> _Work instruction_: The entries should each be set down again precisely.

Records excerpted from a collection:
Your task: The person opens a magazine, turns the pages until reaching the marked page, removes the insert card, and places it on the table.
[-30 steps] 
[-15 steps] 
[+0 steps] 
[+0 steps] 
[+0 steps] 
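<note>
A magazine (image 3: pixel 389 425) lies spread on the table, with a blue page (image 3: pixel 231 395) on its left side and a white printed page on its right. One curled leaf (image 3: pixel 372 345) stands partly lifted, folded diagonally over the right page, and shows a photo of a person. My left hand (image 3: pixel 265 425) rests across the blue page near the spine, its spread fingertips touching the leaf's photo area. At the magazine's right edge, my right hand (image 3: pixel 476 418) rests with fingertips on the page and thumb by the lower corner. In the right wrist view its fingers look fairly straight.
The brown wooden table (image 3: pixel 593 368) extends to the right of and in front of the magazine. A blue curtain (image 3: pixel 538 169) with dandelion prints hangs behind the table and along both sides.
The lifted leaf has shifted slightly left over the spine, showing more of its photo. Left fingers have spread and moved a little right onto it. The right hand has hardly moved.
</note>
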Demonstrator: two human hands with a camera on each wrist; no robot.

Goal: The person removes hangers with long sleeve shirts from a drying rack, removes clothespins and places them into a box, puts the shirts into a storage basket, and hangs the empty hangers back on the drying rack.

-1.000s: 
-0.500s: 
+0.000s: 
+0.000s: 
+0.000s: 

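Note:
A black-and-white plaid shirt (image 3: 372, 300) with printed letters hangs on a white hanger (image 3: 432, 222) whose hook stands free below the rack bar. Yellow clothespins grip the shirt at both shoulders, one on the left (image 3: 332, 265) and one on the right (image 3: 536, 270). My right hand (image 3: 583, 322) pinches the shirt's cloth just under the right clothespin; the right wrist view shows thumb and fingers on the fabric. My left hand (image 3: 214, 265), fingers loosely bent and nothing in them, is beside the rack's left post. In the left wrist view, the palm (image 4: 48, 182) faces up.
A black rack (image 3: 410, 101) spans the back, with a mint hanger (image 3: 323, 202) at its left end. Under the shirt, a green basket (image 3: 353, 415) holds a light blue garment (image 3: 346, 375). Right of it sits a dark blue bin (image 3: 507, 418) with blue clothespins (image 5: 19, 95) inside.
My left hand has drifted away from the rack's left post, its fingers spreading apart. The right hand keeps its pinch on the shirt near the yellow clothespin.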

> _Task output_:
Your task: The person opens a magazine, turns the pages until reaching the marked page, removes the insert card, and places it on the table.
[-30 steps] 
[-15 steps] 
[+0 steps] 
[+0 steps] 
[+0 steps] 
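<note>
A magazine (image 3: pixel 389 425) lies spread on the table, with a blue page (image 3: pixel 231 395) on its left side and a white printed page on its right. One curled leaf (image 3: pixel 372 345) stands partly lifted, folded diagonally over the right page, and shows a photo of a person. My left hand (image 3: pixel 265 425) rests across the blue page near the spine, its spread fingertips touching the leaf's photo area. At the magazine's right edge, my right hand (image 3: pixel 476 418) rests with fingertips on the page and thumb by the lower corner. In the right wrist view its fingers look fairly straight.
The brown wooden table (image 3: pixel 593 368) extends to the right of and in front of the magazine. A blue curtain (image 3: pixel 538 169) with dandelion prints hangs behind the table and along both sides.
The lifted leaf has shifted slightly left over the spine, showing more of its photo. Left fingers have spread and moved a little right onto it. The right hand has hardly moved.
</note>
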Demonstrator: two human hands with a camera on each wrist; no robot.

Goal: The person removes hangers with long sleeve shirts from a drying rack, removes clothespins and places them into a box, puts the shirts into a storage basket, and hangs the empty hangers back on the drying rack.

-1.000s: 
-0.500s: 
+0.000s: 
+0.000s: 
+0.000s: 

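Note:
A black-and-white plaid shirt (image 3: 372, 300) with printed letters hangs on a white hanger (image 3: 432, 222) whose hook stands free below the rack bar. Yellow clothespins grip the shirt at both shoulders, one on the left (image 3: 332, 265) and one on the right (image 3: 536, 270). My right hand (image 3: 583, 322) pinches the shirt's cloth just under the right clothespin; the right wrist view shows thumb and fingers on the fabric. My left hand (image 3: 214, 265), fingers loosely bent and nothing in them, is beside the rack's left post. In the left wrist view, the palm (image 4: 48, 182) faces up.
A black rack (image 3: 410, 101) spans the back, with a mint hanger (image 3: 323, 202) at its left end. Under the shirt, a green basket (image 3: 353, 415) holds a light blue garment (image 3: 346, 375). Right of it sits a dark blue bin (image 3: 507, 418) with blue clothespins (image 5: 19, 95) inside.
My left hand has drifted away from the rack's left post, its fingers spreading apart. The right hand keeps its pinch on the shirt near the yellow clothespin.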

That finishes the output for this exercise.